Structural dynamic responses of a stripped solar sail subjected to solar radiation pressure

Junhui ZHANG, N WU, An TONG, Yinghu LIU

a School of Civil Engineering, North China University of Technology, Beijing 100144, China

b School of Aerospace Engineering, Tsinghua University, Beijing 100084, China

KEYWORDS Distributed transfer function method;Frequency response;Solar radiation pressure;Solar sail;Structural dynamic response

Abstract The stripped solar sail whose membrane is divided into separate narrow membrane strips is believed to have the best structural efficiency. In this paper, the stripped solar sail structure is regarded as an assembly made by connecting a number of boom-strip components in sequence.Considering the coupling effects between booms and membrane strips, an exact and semianalytical method to calculate structural dynamic responses of the stripped solar sail subjected to solar radiation pressure is established. The case study of a 100 m stripped solar sail shows that the stripped architecture helps to reduce the static deflections and amplitudes of the steady-state dynamic response.

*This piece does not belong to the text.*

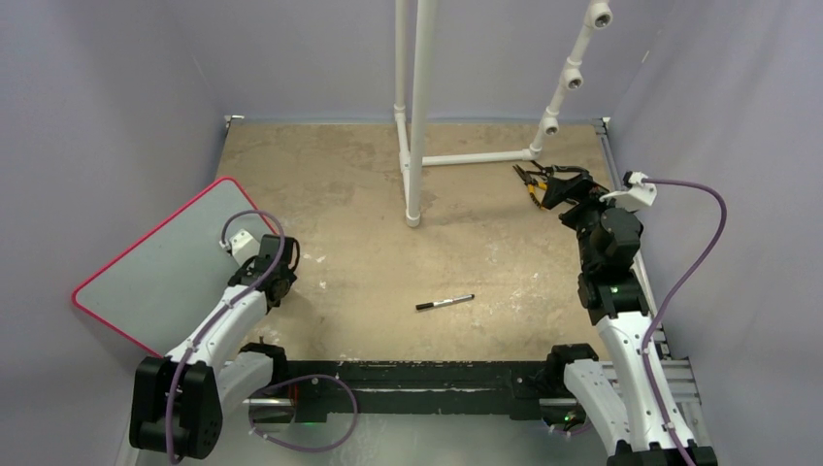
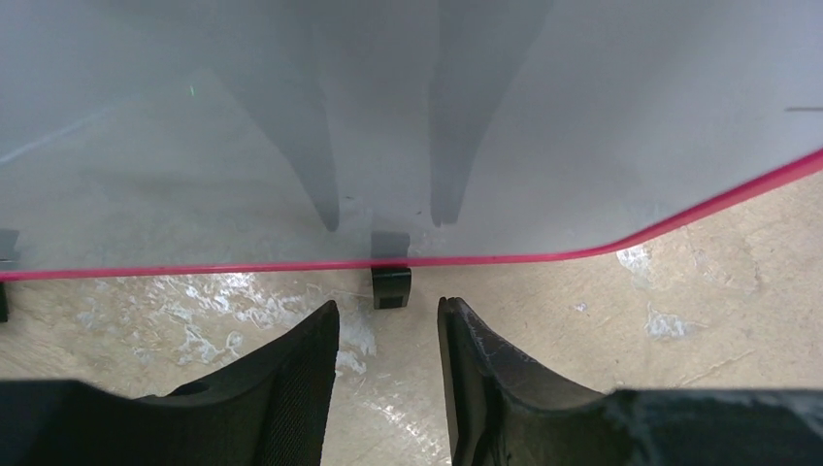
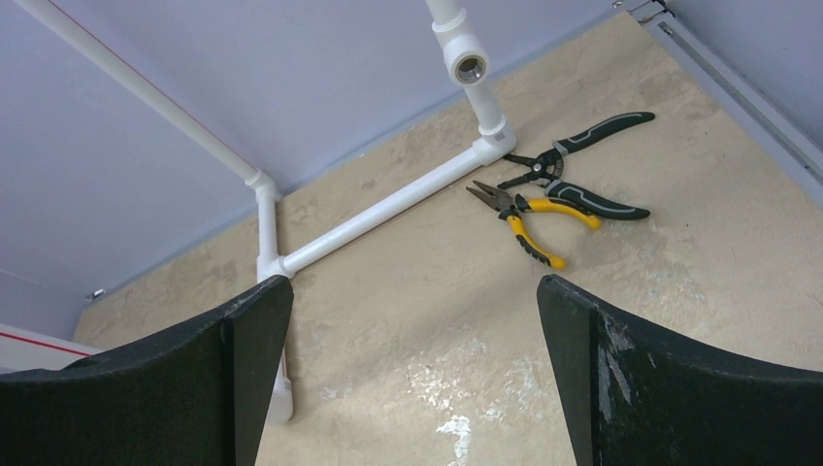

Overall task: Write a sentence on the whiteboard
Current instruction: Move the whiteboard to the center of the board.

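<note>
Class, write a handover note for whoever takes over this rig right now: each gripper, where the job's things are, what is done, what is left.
Left gripper: open, empty, facing the whiteboard's red edge.
Right gripper: open, empty, far right, near the pliers.
Marker: lying on the table between the arms, in neither gripper.
Done: nothing; no writing shows on the board.
To do: pick up the marker, write the sentence.

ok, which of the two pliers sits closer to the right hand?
The yellow-handled pliers; the black-handled pair lies just beyond them, nearer the back wall.
</note>
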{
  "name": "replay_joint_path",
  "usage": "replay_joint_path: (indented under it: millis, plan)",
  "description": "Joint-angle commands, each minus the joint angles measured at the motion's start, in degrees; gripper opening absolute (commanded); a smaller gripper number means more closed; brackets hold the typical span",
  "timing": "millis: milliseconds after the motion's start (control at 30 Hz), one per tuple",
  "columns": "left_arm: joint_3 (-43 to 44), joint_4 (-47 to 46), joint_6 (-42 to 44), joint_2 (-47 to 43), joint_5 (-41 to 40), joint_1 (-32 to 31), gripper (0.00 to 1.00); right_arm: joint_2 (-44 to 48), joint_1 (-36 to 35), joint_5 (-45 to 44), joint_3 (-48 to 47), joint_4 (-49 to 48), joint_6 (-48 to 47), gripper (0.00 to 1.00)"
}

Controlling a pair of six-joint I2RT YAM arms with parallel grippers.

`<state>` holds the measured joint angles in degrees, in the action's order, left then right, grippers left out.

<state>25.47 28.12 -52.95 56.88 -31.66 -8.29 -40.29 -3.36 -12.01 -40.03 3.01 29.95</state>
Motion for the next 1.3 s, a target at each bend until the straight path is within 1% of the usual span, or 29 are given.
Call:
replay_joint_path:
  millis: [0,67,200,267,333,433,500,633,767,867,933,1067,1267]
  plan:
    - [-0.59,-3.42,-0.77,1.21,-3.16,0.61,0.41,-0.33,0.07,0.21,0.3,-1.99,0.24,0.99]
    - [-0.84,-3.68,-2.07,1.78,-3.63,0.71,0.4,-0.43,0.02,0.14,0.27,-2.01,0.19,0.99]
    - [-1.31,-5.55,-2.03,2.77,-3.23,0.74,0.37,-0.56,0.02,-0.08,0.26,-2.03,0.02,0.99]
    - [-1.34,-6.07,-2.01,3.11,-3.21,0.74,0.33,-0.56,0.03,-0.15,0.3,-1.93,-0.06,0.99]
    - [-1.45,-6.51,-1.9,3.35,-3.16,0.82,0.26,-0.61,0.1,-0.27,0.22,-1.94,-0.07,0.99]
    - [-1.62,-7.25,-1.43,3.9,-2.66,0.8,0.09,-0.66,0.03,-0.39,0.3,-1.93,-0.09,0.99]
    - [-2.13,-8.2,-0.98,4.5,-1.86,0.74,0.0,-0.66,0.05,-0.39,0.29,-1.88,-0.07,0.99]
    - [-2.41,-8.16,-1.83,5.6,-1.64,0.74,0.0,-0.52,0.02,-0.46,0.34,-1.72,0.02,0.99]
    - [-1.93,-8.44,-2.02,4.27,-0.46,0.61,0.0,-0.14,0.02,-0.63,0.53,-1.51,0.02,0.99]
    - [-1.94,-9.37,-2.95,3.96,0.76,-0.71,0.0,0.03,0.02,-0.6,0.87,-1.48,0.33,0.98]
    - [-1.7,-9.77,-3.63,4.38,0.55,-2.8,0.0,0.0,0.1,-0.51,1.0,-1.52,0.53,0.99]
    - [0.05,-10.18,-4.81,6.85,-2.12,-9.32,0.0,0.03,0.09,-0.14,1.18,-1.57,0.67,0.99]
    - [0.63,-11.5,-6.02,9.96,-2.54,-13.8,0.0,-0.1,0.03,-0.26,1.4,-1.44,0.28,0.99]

Larger prestress of the membrane strips will decrease stiffness of the sail and increase amplitudes of the steady-state dynamic response. Increasing thickness of the boom will benefit to stability of the sail and reduce the resonant amplitudes. This proposed semi-analytical method provides an efficient analysis tool for structure design and attitude control of the stripped solar sail.

1. Introduction

Gaining propulsive force from solar radiation pressure, the solar sail is a propellantless spacecraft and is considered as the most promising interstellar travel technology.1However,solar radiation pressure is so weak that the solar sail is inevitably designed to be as light-weight and large-area as possible.Several square solar sail architectures as shown in Fig. 1 have been proposed: the four- or five-point suspension sail whose sail membrane is attached to diagonal supporting booms at four or five corner points (Fig. 1(a)), the separate quadrants sail whose whole sail membrane is divided into four separate triangular membranes (Fig. 1(b)), the continuously connected sail whose four separate triangular membranes are continuously attached to diagonal booms(Fig. 1(c)),and the stripped sail whose each triangular membrane is divided into separate narrow strips (Fig. 1(d)). The way the sail membranes are attached to the booms has a large impact on the membrane tension state and boom loads.Among these proposed architectures, the stripped solar sail is believed to have the best structural efficiency, and its manufacturability, ease of folding and packing, scalability, space debris hazard reduction have been demonstrated in the ground-demonstration mission.2,3Then,how to accurately calculate the structural dynamic responses of the stripped solar sail subjected to solar radiation pressure,which are essential in developing appropriate attitude and navigation control algorithms for an orbiting stripped solar sail,is demanded.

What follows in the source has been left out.